Every line of the material must come back exactly as given.
◇ ◇ ◇ ◇
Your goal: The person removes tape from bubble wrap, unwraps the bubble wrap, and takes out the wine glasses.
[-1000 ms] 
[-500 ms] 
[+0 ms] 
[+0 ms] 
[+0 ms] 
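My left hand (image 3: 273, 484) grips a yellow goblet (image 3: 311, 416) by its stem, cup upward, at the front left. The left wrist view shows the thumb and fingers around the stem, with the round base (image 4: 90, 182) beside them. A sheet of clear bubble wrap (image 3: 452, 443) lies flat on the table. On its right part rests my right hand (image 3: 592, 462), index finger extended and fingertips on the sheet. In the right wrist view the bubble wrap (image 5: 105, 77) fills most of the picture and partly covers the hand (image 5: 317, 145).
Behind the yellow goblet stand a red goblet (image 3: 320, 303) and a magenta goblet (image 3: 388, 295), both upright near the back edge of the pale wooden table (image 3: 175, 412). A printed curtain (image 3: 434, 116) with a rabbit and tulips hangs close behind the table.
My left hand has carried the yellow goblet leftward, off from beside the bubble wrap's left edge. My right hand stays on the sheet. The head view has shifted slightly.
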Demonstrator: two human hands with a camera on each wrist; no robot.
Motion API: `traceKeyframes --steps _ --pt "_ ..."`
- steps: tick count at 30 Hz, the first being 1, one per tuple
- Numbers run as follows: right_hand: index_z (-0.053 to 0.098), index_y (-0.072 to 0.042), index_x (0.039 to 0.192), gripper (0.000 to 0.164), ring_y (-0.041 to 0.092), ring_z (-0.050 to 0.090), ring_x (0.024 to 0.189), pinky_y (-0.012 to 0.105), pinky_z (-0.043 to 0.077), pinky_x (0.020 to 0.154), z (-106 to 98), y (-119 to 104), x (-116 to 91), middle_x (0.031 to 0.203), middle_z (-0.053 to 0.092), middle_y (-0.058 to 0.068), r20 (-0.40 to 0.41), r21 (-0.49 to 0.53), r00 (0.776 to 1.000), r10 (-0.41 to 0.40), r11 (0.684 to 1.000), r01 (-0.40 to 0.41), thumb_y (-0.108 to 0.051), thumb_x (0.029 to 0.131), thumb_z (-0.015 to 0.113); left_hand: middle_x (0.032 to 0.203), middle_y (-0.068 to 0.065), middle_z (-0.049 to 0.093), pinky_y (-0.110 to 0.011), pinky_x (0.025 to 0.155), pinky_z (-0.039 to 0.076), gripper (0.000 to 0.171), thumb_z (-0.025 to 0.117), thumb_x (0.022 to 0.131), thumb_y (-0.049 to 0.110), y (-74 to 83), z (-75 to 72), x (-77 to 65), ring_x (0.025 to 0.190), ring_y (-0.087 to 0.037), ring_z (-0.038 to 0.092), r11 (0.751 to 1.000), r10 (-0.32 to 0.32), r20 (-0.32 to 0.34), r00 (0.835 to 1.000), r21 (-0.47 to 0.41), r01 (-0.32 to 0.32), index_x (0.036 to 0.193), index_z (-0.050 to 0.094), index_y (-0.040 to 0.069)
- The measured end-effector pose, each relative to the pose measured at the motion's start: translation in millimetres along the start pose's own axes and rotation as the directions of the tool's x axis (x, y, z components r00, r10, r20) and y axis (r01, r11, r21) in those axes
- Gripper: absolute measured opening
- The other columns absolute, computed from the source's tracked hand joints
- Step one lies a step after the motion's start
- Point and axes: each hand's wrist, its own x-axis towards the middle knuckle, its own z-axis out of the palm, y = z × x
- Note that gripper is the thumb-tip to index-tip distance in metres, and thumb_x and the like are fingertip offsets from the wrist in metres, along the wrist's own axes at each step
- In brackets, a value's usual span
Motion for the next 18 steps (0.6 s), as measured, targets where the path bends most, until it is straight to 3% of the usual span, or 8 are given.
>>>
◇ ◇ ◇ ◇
▸ **Expected answer**
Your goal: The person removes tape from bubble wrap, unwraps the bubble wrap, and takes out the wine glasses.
[-1000 ms] 
[-500 ms] 
[+0 ms] 
[+0 ms] 
[+0 ms] 
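My left hand (image 3: 273, 484) grips a yellow goblet (image 3: 311, 416) by its stem, cup upward, at the front left. The left wrist view shows the thumb and fingers around the stem, with the round base (image 4: 90, 182) beside them. A sheet of clear bubble wrap (image 3: 452, 443) lies flat on the table. On its right part rests my right hand (image 3: 592, 462), index finger extended and fingertips on the sheet. In the right wrist view the bubble wrap (image 5: 105, 77) fills most of the picture and partly covers the hand (image 5: 317, 145).
Behind the yellow goblet stand a red goblet (image 3: 320, 303) and a magenta goblet (image 3: 388, 295), both upright near the back edge of the pale wooden table (image 3: 175, 412). A printed curtain (image 3: 434, 116) with a rabbit and tulips hangs close behind the table.
My left hand has carried the yellow goblet leftward, off from beside the bubble wrap's left edge. My right hand stays on the sheet. The head view has shifted slightly.
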Demonstrator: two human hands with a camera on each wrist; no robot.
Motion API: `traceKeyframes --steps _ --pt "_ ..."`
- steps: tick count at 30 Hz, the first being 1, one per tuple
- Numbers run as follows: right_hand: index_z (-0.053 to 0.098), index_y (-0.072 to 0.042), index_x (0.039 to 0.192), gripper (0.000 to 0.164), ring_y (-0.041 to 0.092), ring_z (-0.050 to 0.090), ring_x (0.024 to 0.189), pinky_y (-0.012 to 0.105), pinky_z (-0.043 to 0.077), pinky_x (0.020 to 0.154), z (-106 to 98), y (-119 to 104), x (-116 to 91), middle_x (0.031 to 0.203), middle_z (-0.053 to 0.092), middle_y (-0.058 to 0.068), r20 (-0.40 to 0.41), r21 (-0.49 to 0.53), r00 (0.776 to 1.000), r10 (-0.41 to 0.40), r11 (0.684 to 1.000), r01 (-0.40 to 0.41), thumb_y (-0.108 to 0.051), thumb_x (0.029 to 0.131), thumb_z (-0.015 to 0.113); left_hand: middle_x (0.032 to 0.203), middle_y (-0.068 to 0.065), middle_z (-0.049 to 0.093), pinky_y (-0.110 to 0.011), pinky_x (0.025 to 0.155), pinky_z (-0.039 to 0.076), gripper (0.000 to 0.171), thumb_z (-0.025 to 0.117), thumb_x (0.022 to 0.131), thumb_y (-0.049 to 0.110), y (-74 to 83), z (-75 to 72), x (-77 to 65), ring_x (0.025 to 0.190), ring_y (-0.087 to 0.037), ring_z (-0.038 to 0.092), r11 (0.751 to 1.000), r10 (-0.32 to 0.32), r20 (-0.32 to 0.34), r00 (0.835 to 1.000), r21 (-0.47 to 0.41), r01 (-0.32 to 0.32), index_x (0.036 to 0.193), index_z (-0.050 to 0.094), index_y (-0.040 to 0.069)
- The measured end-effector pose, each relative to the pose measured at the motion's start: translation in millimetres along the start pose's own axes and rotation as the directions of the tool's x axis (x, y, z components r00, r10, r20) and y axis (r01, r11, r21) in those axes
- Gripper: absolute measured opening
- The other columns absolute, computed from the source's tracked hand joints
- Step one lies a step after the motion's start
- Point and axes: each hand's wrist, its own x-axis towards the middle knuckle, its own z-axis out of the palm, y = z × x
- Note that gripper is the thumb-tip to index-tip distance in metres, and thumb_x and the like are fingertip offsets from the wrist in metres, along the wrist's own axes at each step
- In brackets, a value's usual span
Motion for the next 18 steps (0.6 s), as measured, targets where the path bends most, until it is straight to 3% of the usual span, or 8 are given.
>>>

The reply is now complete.